In two thirds of the 130 countries examined in the 2024 edition of the GHI, malnutrition has not improved or has even increased. In particular, in 22 countries with moderate, severe or alarming GHI 2024 scores, a worsening was detected compared to 2016 and in 5 countries (Venezuela, Syria, Libya, Jordan and Fiji) even compared to 2000. Based on the current GHI projections, at the current rate, are at least 64 countries that they will not reach low levels of hunger, much less the Zero Hunger goal, by 2030. In fact, it is estimated that, at the current rate, in 2030, 582 million people will still be chronically undernourished, half of them in Africa; a number comparable to the undernourished population in 2015, the year in which the world committed to eliminating hunger by 2030.

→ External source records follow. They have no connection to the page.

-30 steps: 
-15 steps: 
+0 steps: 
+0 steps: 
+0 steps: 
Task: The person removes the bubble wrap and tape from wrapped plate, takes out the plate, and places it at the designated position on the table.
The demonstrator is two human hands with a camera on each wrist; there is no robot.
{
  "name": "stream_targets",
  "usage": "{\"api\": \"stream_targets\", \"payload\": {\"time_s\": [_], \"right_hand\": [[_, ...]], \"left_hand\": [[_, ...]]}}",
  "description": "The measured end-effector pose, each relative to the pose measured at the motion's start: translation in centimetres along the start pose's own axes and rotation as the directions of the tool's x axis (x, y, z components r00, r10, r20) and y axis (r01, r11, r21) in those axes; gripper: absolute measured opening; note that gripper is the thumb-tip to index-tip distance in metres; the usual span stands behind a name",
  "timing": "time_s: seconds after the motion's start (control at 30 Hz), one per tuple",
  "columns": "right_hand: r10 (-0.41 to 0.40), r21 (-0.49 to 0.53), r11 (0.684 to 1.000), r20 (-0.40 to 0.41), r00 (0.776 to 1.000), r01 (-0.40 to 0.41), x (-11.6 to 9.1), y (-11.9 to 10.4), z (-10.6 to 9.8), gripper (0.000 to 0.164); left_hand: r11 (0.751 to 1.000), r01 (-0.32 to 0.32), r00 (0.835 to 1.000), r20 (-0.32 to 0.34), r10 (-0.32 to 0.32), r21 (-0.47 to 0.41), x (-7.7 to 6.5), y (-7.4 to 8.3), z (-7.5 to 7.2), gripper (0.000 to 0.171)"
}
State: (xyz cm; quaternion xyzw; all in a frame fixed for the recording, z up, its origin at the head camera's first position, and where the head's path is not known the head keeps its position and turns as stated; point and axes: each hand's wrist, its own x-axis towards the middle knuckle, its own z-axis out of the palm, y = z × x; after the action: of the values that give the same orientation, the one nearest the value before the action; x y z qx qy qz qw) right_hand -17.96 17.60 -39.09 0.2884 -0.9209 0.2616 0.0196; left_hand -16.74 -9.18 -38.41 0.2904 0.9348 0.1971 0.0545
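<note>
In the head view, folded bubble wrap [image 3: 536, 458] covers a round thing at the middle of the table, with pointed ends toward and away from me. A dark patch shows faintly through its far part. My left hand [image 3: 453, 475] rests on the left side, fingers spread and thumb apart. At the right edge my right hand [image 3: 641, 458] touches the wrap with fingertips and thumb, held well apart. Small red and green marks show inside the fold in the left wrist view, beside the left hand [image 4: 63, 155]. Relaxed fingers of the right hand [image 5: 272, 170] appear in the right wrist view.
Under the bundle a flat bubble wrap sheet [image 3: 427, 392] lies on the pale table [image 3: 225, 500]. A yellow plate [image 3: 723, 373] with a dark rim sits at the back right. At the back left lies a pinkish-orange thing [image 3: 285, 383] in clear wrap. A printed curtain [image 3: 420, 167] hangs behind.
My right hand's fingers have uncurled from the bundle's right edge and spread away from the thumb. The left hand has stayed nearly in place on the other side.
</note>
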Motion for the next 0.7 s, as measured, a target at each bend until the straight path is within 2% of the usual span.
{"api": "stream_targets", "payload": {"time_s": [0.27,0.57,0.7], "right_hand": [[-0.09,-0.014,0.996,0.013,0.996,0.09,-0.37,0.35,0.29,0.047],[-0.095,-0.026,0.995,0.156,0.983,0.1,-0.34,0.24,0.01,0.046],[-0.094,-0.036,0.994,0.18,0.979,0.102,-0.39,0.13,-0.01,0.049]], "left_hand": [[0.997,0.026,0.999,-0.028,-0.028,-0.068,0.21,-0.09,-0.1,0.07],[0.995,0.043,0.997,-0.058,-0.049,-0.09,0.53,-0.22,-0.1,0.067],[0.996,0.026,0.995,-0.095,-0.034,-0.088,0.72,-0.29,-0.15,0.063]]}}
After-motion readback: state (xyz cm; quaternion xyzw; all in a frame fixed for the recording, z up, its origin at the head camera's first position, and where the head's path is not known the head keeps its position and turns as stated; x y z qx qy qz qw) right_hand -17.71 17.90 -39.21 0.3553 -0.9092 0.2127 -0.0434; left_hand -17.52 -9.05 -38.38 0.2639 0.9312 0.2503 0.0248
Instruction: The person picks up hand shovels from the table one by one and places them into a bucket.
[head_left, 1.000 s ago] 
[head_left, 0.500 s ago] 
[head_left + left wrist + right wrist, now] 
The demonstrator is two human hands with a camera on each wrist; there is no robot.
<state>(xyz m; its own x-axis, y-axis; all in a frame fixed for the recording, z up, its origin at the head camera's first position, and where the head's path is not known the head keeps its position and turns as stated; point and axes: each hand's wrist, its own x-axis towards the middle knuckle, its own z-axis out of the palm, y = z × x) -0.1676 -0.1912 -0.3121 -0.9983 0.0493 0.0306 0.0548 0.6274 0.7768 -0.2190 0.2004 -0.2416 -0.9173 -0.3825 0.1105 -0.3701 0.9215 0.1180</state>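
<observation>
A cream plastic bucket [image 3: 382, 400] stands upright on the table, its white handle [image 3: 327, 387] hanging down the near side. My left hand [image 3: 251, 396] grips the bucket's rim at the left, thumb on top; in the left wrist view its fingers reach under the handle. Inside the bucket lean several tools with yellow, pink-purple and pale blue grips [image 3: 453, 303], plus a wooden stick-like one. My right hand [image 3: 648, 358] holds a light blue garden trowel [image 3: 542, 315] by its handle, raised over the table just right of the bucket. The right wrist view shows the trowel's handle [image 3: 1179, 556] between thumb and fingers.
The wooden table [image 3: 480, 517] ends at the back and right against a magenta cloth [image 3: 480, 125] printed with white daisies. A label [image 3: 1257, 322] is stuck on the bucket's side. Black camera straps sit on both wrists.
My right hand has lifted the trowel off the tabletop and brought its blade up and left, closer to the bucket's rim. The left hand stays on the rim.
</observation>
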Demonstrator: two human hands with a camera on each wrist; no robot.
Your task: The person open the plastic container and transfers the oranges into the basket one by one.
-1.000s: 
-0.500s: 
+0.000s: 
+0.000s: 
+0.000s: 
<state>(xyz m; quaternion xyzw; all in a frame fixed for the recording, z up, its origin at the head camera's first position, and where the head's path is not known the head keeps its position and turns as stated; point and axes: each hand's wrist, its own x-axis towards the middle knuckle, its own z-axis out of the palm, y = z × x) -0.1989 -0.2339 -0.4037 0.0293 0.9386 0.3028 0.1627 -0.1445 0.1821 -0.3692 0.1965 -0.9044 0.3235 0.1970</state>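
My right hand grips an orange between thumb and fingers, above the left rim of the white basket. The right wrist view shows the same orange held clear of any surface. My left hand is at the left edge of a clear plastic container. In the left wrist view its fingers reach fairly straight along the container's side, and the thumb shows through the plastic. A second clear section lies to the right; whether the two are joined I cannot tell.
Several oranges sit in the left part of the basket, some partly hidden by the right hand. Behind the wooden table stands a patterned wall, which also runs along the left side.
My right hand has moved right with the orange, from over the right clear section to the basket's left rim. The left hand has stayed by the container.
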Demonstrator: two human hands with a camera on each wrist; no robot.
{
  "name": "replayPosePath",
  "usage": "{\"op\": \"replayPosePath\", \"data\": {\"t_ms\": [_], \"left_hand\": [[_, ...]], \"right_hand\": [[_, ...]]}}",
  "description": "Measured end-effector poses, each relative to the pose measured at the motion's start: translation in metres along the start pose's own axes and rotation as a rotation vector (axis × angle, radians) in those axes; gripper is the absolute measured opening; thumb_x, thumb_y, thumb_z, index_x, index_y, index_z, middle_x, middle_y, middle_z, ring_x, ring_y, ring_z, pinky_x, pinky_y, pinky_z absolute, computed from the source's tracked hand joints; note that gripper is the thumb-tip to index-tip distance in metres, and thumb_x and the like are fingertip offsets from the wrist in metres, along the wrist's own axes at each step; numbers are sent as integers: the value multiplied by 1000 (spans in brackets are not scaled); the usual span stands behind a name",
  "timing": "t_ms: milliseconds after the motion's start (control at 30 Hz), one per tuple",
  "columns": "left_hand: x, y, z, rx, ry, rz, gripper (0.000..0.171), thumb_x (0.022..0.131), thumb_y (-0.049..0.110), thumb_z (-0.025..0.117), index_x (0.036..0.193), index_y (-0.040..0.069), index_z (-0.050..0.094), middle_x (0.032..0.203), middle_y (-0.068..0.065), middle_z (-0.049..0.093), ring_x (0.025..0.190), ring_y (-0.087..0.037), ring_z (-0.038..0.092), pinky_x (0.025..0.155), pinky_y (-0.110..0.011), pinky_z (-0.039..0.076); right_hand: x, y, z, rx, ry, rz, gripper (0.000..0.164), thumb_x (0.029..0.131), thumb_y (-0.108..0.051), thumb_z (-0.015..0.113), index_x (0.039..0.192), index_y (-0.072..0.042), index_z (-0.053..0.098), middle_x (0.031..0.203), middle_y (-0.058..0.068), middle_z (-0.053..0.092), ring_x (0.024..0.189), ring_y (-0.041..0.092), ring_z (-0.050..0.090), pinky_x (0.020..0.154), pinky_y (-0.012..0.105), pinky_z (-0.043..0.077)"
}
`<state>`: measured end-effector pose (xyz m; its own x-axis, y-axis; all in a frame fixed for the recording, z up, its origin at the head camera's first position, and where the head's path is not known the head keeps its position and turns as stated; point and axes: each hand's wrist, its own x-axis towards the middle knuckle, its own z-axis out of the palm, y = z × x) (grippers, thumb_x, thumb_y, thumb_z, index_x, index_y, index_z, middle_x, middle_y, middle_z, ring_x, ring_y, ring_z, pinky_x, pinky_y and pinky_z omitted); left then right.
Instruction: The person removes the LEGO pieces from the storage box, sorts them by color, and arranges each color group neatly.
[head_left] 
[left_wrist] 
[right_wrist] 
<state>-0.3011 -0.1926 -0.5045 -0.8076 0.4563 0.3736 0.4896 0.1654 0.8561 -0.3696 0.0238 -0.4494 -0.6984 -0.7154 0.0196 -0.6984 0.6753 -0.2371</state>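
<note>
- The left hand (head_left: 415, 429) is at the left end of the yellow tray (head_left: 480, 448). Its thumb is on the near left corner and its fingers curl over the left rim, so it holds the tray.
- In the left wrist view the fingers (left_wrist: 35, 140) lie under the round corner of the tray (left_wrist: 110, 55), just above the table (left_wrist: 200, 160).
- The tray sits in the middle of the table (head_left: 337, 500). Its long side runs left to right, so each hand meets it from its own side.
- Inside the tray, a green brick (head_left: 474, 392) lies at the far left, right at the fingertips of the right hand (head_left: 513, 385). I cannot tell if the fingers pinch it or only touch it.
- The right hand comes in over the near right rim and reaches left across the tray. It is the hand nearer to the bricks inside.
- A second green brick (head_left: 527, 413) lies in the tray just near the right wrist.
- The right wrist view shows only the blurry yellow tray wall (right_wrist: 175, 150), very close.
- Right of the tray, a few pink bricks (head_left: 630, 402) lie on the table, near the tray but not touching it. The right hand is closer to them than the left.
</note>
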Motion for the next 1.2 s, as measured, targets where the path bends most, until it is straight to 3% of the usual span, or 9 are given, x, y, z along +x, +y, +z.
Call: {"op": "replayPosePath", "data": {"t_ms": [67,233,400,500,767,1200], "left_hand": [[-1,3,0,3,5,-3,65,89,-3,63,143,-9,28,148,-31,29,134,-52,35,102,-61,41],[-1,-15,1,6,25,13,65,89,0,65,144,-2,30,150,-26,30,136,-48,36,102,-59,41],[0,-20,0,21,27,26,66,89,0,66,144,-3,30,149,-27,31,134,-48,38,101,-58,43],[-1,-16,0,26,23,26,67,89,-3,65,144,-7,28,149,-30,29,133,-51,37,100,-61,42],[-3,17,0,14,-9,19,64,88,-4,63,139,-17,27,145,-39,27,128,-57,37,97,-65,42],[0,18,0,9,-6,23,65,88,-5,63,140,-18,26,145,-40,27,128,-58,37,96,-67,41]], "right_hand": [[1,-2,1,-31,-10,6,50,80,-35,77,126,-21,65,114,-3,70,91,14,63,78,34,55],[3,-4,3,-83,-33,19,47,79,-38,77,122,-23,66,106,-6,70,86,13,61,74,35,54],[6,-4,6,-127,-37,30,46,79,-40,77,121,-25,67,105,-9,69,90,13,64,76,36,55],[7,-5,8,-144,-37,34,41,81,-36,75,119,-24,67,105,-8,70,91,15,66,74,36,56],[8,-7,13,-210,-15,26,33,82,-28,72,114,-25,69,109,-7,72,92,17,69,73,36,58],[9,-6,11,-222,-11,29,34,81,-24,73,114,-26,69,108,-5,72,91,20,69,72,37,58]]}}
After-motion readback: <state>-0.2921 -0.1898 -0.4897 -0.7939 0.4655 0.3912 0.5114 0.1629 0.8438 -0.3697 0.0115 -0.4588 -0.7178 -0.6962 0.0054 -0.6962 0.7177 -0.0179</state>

Furthermore, it emerges from the GHI that Acute food insecurity is rapidly worseningwith famine conditions on the rise, in several states and territories, including Gaza, Sudan, Haiti, Burkina Faso, Mali and South Sudan and that only in a small number of countries (Bangladesh, Mongolia, Mozambique, Nepal, Somalia and Togo) have significant improvements been recorded, although excessively high levels of hunger continue to exist. In Latin America and the Caribbean The slowdown in growth it also increased between 2016 and 2023, with critical situations in the territories of Haiti, Brazil and Argentina. Haitiin particular, is among the countries with the largest increases in GHI scores between 2016 and 2023, mainly due to rising malnutrition: hunger levels are rising dramatically, while the country faces a series of concomitant shocks, including including erratic rainfall, inflation and political turmoil that have generated gang violence and internal displacement.